## Raw data
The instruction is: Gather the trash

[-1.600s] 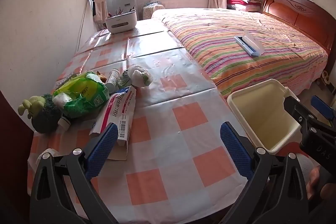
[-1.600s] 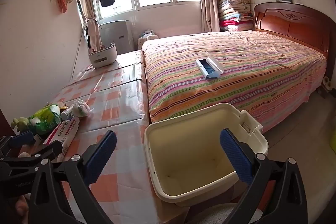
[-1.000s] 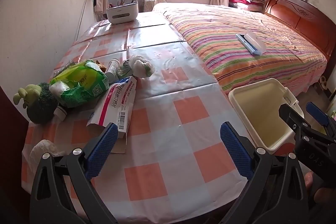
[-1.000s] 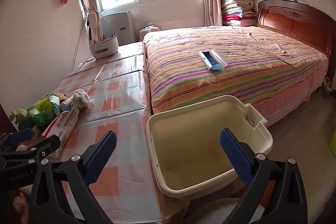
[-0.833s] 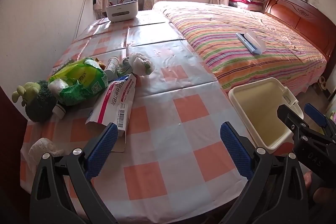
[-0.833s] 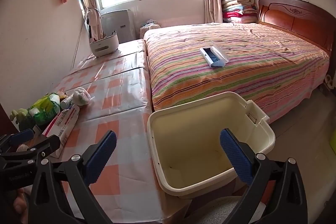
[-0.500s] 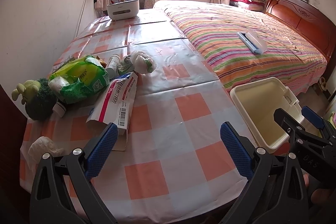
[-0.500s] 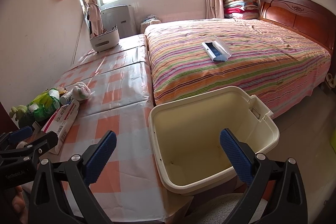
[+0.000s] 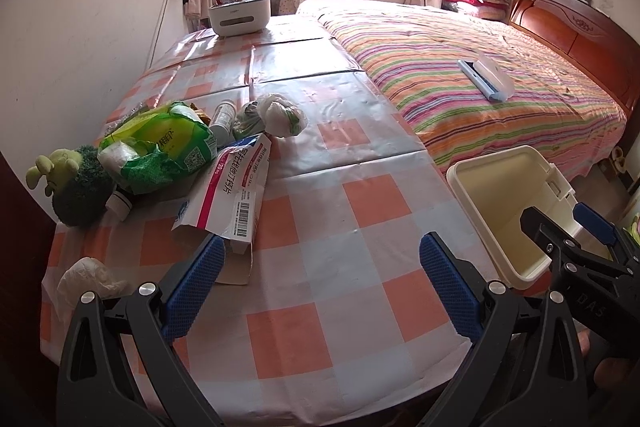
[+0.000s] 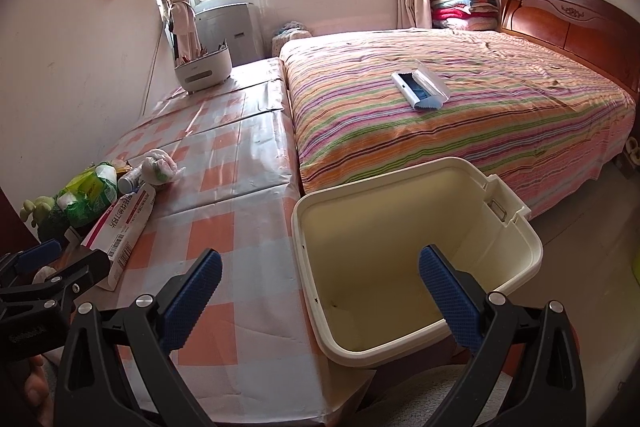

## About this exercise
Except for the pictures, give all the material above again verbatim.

## Solution for this problem
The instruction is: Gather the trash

[-1.600s] 
[-1.600s] 
[-1.000s] 
[-1.000s] 
[-0.833s] 
[-0.833s] 
[-0.500s] 
[-0.500s] 
[+0.000s] 
[+0.000s] 

What the exercise asked for is now complete.